L’indemnité de rupture de l’article L 134-12 du Code de commerce est cumulable avec l’indemnité de préavis lorsque le mandant ne respecte pas le préavis prévu à l’article L 134-11 du Code de commerce, ou avec des dommages-intérêts pour rupture abusive sur le fondement de l’article 1382 du Code civil lorsque les circonstances de la rupture révèlent un comportement fautif du mandant. En revanche, quel que soit la durée du contrat d’agent commercial, les dispositions de l’article L 442-6, I, 5° du Code de commerce ne sont pas applicables à la rupture du contrat d’agent commercial.

L’article L 134-13 du Code de commerce prévoit deux cas d’exclusion de l’indemnité de rupture.
L’indemnité de l’article L 134-12 n’est pas due (i) en cas de faute grave de l’agent commercial rendant impossible la poursuite des relations contractuelles, ou (ii) lorsque la cessation du contrat résulte de l’initiative de l’agent commercial lui-même.

En prouvant l’existence d’une de ces circonstances, le mandant peut échapper à son obligation de l’indemniser à la fin de relations contractuelles.

En cas de contentieux, c’est au mandant d’apporter la preuve de la faute grave de l’agent ou de la rupture à l’initiative de ce dernier, s’il entend éviter d’avoir à verser l’indemnité de rupture. Ce n’est pas à l’agent, demandeur en paiement de l’indemnité, de prouver que la rupture du contrat est imputable au mandant (Com, 26 juin 2012, n° 11-19446, Toleco c. Comeltec ; 8 février 2011, n°10-30527, Planchet c. Emile Garcin Provence).
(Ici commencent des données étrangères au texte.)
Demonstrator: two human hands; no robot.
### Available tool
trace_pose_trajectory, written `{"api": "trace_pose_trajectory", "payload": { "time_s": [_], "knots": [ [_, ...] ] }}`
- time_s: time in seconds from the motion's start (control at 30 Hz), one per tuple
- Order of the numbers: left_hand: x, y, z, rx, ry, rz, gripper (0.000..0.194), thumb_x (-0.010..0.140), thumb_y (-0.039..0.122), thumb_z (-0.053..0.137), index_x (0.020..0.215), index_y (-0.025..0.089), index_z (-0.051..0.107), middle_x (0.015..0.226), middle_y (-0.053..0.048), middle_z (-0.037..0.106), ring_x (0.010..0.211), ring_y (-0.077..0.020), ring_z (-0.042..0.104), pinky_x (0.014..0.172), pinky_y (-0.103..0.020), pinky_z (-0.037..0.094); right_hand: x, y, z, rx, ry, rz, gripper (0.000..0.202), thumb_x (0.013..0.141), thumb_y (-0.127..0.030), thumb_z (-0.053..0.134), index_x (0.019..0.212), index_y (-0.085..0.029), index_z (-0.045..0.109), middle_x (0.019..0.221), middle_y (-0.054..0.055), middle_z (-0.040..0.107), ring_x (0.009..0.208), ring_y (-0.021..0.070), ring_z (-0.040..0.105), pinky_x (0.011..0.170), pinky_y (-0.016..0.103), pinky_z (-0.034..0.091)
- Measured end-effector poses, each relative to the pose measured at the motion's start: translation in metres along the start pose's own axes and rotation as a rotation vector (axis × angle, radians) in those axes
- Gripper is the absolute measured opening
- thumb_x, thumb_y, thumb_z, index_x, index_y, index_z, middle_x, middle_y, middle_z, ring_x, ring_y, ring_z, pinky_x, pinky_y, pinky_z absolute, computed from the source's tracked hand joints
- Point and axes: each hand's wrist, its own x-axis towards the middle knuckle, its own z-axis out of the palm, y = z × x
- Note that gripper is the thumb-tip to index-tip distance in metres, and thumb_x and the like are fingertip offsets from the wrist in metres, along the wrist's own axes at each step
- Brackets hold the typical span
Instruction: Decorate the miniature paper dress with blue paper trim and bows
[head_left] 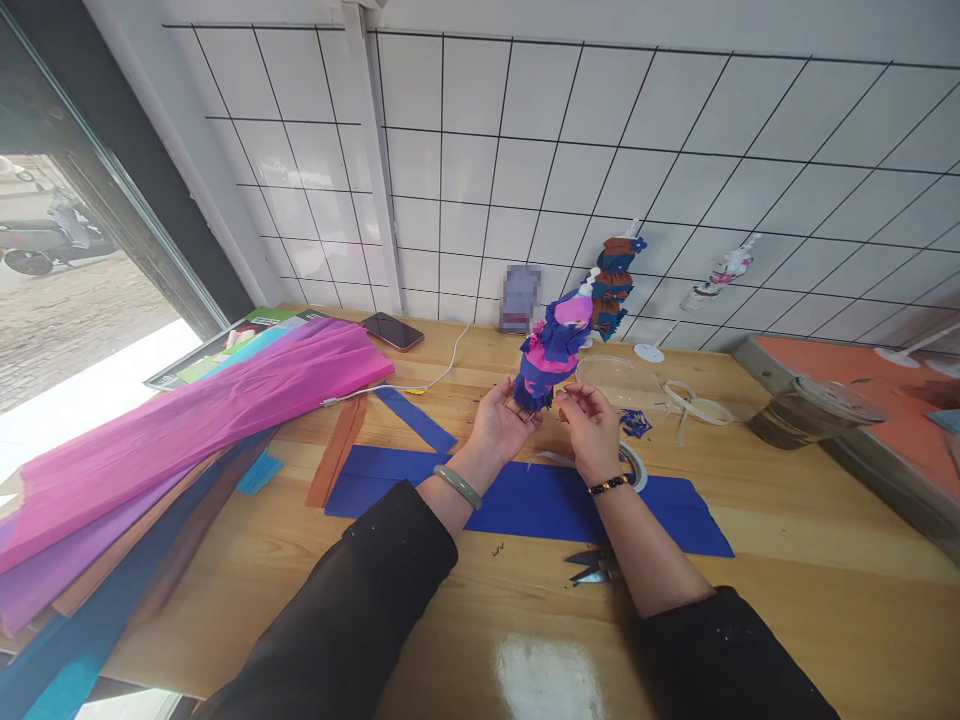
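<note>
A small doll figure (553, 345) dressed in ruffled blue and pink crepe paper is tilted above the table. My left hand (501, 425), palm up, has its fingers around the blue bottom ruffle. Close to that ruffle's right edge, my right hand (592, 425) pinches with thumb and fingertips; what lies between them is too small to tell. Beneath both wrists lies a wide blue crepe paper strip (525, 500). A tape roll (636, 466) is partly hidden behind my right wrist. Scissors (589, 570) rest below it, their handles covered by my forearm.
Folded pink crepe paper (217, 410) and other colours are piled at left. A phone (393, 331) lies near the wall. Behind stand a brown-and-teal doll (615, 290) and a white doll (720, 275). Blue scraps (636, 423), a clear cup (810, 410) and an orange-topped box (862, 390) are at right.
</note>
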Motion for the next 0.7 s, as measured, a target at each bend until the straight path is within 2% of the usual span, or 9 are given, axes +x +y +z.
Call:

C’est ce principe qui a été rappelé par la Cour de cassation dans un arrêt du 21 juin 2016.

En l’espèce, la société DGPP a assigné la société CELINHO, un fabricant de chaussures, en demande de paiement des indemnités de préavis et de cessation de contrat d’agent commercial.

Devant la justice, la société DGPP soutenait qu’au cours d’un entretien du 23 août 2011, la société CELINHO avait fait part de son intention de mettre un terme à leur relation contractuelle, et qu’elle ne lui avait plus permis d’exercer son activité, faute de lui fournir les marchandises réclamées à plusieurs reprises.
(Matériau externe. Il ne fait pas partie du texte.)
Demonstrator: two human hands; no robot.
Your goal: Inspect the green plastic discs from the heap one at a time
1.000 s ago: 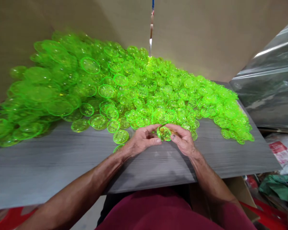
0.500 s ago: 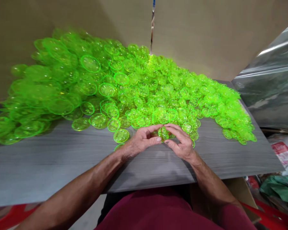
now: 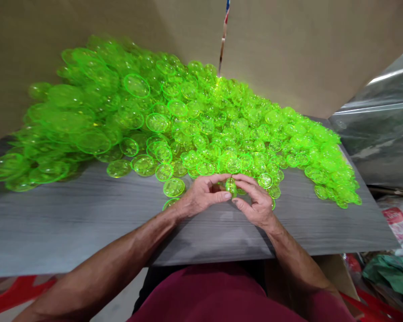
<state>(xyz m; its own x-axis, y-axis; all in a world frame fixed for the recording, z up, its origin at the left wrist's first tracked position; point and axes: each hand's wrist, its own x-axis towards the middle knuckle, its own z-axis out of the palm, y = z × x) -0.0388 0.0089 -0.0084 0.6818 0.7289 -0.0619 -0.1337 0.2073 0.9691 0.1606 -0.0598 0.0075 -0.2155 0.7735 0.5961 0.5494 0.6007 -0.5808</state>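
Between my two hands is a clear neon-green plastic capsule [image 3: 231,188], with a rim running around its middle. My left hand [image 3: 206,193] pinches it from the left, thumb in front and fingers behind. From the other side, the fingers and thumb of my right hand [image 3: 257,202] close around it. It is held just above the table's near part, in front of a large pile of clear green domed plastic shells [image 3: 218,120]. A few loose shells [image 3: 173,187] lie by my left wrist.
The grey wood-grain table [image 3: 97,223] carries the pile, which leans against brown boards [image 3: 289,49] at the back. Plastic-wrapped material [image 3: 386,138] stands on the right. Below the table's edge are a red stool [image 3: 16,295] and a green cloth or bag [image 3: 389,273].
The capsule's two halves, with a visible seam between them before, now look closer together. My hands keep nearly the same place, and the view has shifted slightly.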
Or, l’agent n’apportait aucune preuve établissant la date de la rupture, ni l’intention de la société CELINHO de mettre un terme à leur relation contractuelle. L’agent produisait seulement la mise en demeure de reprendre les relations commerciales adressée à la société CELINHO le 3 octobre 2011 et qui demeurait sans effet, prouvant uniquement le fait que la relation contractuelle entre les parties cessait à cette date.
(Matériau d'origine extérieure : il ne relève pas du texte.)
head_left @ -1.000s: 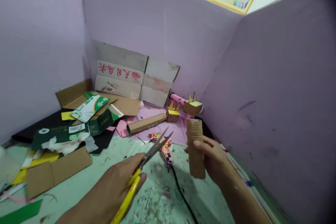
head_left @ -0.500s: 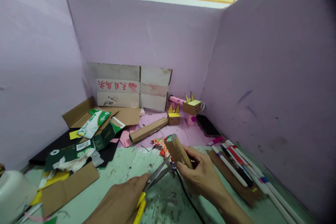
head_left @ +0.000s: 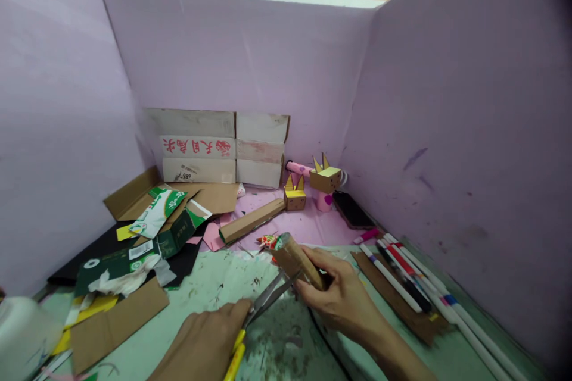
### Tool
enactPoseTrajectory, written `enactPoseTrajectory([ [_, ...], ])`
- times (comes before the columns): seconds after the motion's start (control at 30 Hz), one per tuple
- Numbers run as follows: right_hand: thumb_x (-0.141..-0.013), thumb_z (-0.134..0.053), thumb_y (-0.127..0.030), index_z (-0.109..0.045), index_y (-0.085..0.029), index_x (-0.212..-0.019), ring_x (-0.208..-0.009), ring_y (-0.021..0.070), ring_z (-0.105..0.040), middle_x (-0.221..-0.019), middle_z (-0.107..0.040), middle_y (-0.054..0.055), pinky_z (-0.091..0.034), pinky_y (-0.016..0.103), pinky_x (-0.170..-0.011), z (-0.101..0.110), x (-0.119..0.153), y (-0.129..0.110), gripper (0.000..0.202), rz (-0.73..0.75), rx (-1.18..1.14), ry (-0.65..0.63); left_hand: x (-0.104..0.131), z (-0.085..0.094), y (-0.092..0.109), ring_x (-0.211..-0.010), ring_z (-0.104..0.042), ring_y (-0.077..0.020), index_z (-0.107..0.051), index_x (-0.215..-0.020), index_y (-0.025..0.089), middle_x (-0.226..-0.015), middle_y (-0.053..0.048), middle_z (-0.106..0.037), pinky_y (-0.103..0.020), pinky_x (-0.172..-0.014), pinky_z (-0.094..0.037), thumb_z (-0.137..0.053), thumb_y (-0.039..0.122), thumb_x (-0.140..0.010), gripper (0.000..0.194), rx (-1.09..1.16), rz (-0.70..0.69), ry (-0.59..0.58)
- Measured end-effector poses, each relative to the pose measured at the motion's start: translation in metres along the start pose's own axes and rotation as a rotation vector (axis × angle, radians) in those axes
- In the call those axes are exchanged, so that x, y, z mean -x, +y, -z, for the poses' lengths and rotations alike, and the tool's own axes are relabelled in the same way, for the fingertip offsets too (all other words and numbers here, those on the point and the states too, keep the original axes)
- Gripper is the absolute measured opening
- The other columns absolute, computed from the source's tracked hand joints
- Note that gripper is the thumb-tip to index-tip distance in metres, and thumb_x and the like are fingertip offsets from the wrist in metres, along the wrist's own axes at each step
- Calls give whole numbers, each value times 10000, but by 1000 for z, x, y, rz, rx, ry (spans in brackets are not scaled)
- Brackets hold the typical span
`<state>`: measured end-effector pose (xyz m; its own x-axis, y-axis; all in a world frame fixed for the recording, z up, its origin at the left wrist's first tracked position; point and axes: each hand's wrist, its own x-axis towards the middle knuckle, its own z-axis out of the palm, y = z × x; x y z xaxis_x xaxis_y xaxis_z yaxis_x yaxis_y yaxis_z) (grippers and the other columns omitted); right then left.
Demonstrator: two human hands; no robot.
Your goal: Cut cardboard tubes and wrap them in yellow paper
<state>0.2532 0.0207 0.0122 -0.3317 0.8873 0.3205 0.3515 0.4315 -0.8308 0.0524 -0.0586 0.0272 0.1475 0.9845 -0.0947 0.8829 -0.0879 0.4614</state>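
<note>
My left hand (head_left: 210, 333) is wrapped round the yellow handles of a pair of scissors (head_left: 267, 302), whose blades are parted. My right hand (head_left: 342, 289) grips a brown cardboard tube (head_left: 304, 262) between thumb and fingers, tilted up to the left. A flap of cardboard (head_left: 287, 264) hangs off the tube's left side, beside the blades. Just behind the tube lies a patterned red and green piece (head_left: 268, 241), partly hidden by it.
Cardboard and paper scraps (head_left: 120, 321) cover the left side. A long cardboard strip (head_left: 252, 220), small boxes with yellow ears (head_left: 295, 197) and a phone (head_left: 352, 210) lie further back. Markers (head_left: 395, 277) lie at the right. Purple panels (head_left: 241, 53) surround the table.
The tube has turned in my right hand, and a cardboard flap now stands out from its left side. The scissors have shifted slightly and stay parted. The view has moved a little.
</note>
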Motion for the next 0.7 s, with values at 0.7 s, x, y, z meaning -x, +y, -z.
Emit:
enactPoseTrajectory([
  [0.7,-598,-722,-417,-596,-145,-806,-564,121,-572,-716,-629,19,-445,236,-544,15,7,-2,365,-406,-656,-306,4,-5,-16,-629,-589,-149,-617,-890,307,-634,46,-568,-237,-597,-433,-556,275,-788,123,97,-11,52],
])
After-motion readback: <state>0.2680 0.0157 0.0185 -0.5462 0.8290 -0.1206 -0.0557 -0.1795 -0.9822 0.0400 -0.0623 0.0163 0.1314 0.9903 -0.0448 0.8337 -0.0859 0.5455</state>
La cour d’appel de Rennes, comme les juges de la première instance, a condamné la société CELINHO à payer les indemnités de préavis et de rupture à la société DGPP, en considérant que la rupture du contrat était imputable à la société mandante et que cette rupture pouvait être datée du 23 août 2011.

La société CELINHO s’est pourvue en cassation, en affirmant qu’il appartenait à l’agent commercial, demandeur de l’indemnité de rupture de prouver, à défaut d’avoir reçu une décision de rupture, que la rupture du contrat est imputable à ce dernier. Elle reprochait la cour d’appel d’avoir constaté que les relations entre les parties avaient cessé de fait fin août 2011, alors qu’il n’existait aucun élément de preuve établissant la date de la rupture.

Par arrêt du 21 juin 2016, la Cour de cassation a rejeté le pourvoi, en considérant que la cour d’appel n’avait pas inversé la charge de la preuve et qu’elle pouvait déduire, à partir des faits qu’elle avait souverainement constatés que la société CELINHO était à l’origine de la cessation des relations contractuelles.